Lawyers also play their part: barristering, after all, is what Mr Blair did for a living, as his wife Cherie still does. They include Henry Hodge, the solicitor husband of Margaret Hodge, the Labour MP and former Islington council leader, both neighbours of Mr Blair, and Geoffrey Robertson, the libertarian barrister and husband of the novelist Kathy Lette.

When he first moved into the borough (from Hackney), Mr Blair bought a house in Stavordale Road from Peter Stothard, currently editor of The Times. At his present address, his neighbours include David Lloyd, Channel 4's senior commissioning editor for news and current affairs, John Makinson, a Financial Times man, and Donald Trelford, a former Observer editor. Mr Blair occasionally entertains such near-neighbours as Clive Anderson, the barrister and showman, and such ex-neighbours as Stephen Fry, the comedian and novelist, who recently fled the borough for reasons undivulged. (Occasionally, Islington Person does not see eye-to-eye with what appears, to outsiders, to be his own reflection. On learning that Mr Anderson had graced the Blair table, Professor Ben Pimlott, another Islington Person, said: 'Really? I find that a bit alarming.')

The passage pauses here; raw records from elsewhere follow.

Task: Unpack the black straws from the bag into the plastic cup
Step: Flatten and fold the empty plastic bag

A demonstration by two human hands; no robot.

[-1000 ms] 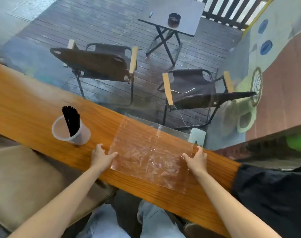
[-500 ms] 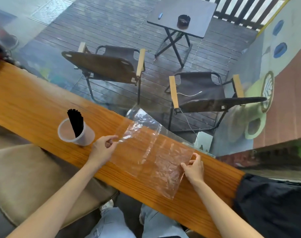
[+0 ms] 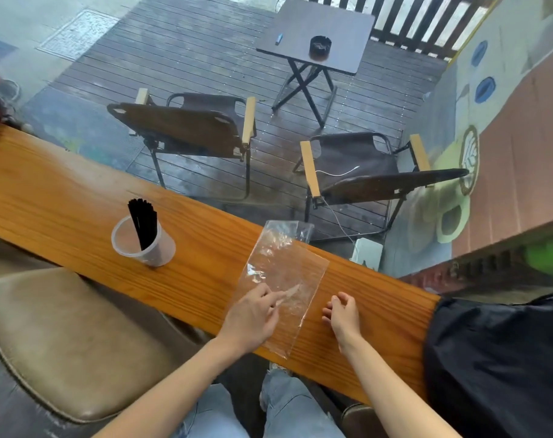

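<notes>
A bundle of black straws [image 3: 144, 222] stands upright in the clear plastic cup [image 3: 163, 252] on the wooden counter [image 3: 63, 191], left of centre. The clear plastic bag [image 3: 286, 263] lies flat on the counter as a narrow strip with nothing visible in it, its far end curling up over the counter's back edge. My left hand [image 3: 253, 317] rests on the bag's near left part, with straight fingers pressing the plastic. My right hand [image 3: 343, 317] lies on the wood just right of the bag, fingers loosely curled, holding nothing.
A brown padded stool [image 3: 63, 336] stands below the counter on the left. Black fabric [image 3: 496, 358] covers the counter's right end. Behind a glass pane lie a wooden deck, two folding chairs [image 3: 186, 128] and a small table [image 3: 319, 30].
The bag, spread wide between both hands before, has been folded over into a narrow strip. My left hand moved right onto it. My right hand let go of the bag's edge.
</notes>
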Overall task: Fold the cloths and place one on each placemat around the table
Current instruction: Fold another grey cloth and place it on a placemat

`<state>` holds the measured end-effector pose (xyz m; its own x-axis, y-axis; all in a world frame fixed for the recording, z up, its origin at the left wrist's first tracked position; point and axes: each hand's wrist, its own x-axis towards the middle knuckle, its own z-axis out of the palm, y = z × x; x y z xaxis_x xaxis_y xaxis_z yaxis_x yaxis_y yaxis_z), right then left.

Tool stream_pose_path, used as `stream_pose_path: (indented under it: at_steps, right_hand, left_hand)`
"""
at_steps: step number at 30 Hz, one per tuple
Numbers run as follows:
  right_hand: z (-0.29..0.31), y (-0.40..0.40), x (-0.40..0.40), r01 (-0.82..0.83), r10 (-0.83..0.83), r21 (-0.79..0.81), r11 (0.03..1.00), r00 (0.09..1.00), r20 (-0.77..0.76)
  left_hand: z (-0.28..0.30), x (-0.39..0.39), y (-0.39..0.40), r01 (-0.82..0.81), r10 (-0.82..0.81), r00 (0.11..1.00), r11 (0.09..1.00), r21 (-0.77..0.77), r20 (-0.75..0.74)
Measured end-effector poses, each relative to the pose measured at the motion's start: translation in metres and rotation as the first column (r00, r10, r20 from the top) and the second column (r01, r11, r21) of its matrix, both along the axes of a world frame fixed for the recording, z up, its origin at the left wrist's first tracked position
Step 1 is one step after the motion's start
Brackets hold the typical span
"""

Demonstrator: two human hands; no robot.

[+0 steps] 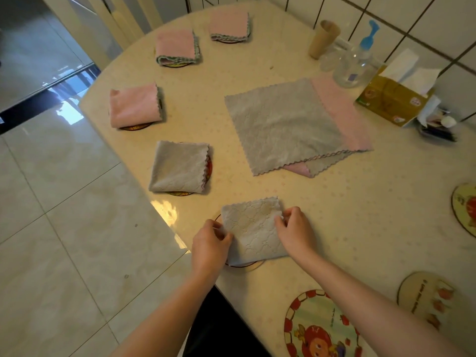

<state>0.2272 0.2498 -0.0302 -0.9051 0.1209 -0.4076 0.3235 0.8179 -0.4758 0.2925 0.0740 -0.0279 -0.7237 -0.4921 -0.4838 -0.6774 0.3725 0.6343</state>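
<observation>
While my left hand (210, 239) and right hand (293, 228) pinch opposite edges of the folded grey cloth (253, 231), I square it over the round placemat (244, 265) at lower centre. Unfolded cloths (291, 124) wait at centre right, I think for the bare mats (319, 328) at lower right.

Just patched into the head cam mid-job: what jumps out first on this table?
Both hands, left hand and right hand, pinch a folded grey cloth on a round placemat at the near table edge. Beyond it, four folded cloths already sit on placemats along the left edge, one grey and three pink. A pile of unfolded cloths lies flat mid-table, and bare placemats wait at the near right.
</observation>
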Motion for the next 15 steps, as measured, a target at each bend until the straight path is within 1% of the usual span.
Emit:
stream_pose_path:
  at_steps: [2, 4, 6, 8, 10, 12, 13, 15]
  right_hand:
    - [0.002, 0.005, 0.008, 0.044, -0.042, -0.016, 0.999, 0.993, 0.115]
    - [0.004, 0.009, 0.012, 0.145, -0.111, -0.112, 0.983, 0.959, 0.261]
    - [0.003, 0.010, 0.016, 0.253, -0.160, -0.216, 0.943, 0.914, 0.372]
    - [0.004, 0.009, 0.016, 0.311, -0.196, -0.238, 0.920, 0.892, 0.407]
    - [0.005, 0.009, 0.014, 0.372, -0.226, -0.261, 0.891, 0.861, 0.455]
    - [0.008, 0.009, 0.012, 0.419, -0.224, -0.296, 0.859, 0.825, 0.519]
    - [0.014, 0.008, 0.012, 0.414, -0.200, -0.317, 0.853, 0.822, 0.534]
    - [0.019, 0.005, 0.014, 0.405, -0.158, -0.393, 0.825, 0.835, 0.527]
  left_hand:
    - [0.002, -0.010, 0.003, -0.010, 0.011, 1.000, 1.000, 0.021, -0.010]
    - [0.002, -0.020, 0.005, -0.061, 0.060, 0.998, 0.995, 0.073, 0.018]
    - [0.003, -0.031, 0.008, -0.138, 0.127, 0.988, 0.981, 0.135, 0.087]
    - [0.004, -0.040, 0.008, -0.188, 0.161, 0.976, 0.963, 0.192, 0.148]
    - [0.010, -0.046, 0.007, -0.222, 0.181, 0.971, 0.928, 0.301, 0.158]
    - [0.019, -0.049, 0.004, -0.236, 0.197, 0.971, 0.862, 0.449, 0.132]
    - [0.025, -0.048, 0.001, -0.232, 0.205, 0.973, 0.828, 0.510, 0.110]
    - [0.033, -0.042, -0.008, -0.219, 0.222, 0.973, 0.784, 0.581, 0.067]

Like Mr Blair, many of these friends and devotees are, in the words of Martin Jacques, 'possessed of a deep hostility towards labourism - towards the culture of class, the block vote, conservatism, certainty and insularity - which is now, at last, in headlong retreat'.

So we know what they are against. What are they for? Paul Barker, from his home 80 yards beyond the Islington borough boundary, pauses at the question, then wonders whether Islington Person is 'Acas writ large - someone who believes that everybody can get around a table to see if a solution can be worked out or people be made to see the error of their ways'.

We should not mock. Islington Person exemplifies the great well-meaning British middle-class, now unsteadied by a difficult present and an uncertain future. Islington is at the cutting edge. Jobs for life may be going: for many in journalism and broadcasting they have gone already. Schools aren't what they used to be: your Islington mother is an expert. Car crime, smack-dealers on the corner, beggars in the streets? Their growth in Devon may be alarming news: Islington has learned to cope with them.

In other words, the concerns of Islington are becoming the concerns of the middle class at large. If answers can accompany just some of the questions, Islington Man, Mr Blair, could win the next election.